The Girl in the Spider's Web by David Lagercrantz
1.0

My copy of this book was last seen enjoying first class travel to London, having been abandoned when I got off the train.
And I didn't leave it behind by accident.
I had approached it with hope. Not high hope, sure, but light optimism at the very least. Someone having gone to the trouble of finding a suitable author to carry on Larsson's fine work must surely have done so with knowledge of what was needed?
Well, you'd think.
But what becomes apparent very quickly is that there is a big difference between knowing characters and reading them.
Larsson knew Salander and Blomqvist intimately (well, he would), while Lagercrantz had read the previous books.
What that leaves you with is a slight cold detachment, not the warmth and love that infused the pages of the original trilogy.
Of course, this could be a flaw in the translation. It could be Lagercrantz captured our heroes perfectly, but a perfunctory job done by someone who knew the words but not the nuance robbed him of some depth.
It could be that.
But that wouldn't explain the atrocious dialogue. Dialogue that I doubt gets spoken in Swedish, never mind English. Exposition-laden passages that, if genuinely spoken over coffee or a beer, would result in violence.
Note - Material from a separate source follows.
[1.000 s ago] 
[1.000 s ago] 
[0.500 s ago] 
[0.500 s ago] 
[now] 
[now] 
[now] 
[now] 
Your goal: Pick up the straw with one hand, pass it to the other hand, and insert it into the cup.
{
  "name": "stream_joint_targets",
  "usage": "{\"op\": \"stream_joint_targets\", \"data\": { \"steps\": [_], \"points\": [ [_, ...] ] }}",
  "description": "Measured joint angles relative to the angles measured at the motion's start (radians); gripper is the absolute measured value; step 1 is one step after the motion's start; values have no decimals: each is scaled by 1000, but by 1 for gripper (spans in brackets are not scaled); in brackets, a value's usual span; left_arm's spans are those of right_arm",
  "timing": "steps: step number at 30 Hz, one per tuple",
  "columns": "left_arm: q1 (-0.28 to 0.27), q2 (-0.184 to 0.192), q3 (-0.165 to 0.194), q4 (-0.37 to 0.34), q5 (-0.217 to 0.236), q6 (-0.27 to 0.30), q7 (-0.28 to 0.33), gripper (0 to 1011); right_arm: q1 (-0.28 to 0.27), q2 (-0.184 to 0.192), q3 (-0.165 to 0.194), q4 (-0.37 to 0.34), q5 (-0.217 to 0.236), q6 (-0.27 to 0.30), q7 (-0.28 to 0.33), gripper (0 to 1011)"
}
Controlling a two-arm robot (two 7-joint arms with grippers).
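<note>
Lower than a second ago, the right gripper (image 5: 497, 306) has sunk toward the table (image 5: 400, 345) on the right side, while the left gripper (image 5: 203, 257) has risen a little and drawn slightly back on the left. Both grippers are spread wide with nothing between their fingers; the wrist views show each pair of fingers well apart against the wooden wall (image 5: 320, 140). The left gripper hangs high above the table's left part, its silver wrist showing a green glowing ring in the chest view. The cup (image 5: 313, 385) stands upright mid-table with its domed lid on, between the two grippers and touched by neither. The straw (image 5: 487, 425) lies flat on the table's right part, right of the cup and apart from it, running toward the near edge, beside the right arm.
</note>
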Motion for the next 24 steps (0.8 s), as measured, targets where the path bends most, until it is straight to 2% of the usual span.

Then there's the plot. Or plots.
On the one hand, a computer whizz chap with marital issues and a kid on the verge of being a prodigy. Had legs, sure, if slightly leaden ones.
But it's the strand featuring Salander that is woeful.
It may have got better, it may have really picked up, but at the point the book was discarded in disgust Lagercrantz was basically ripping off the Edward Snowden saga - almost to the point of using his name.
And Larsson was so much better than that. His characters and legacy deserve better than that.
What he gave us were three thrilling novels that twisted, turned and left you breathless.
What we get in his wake is a lifeless tale with paper-thin characters and a world we barely recognise.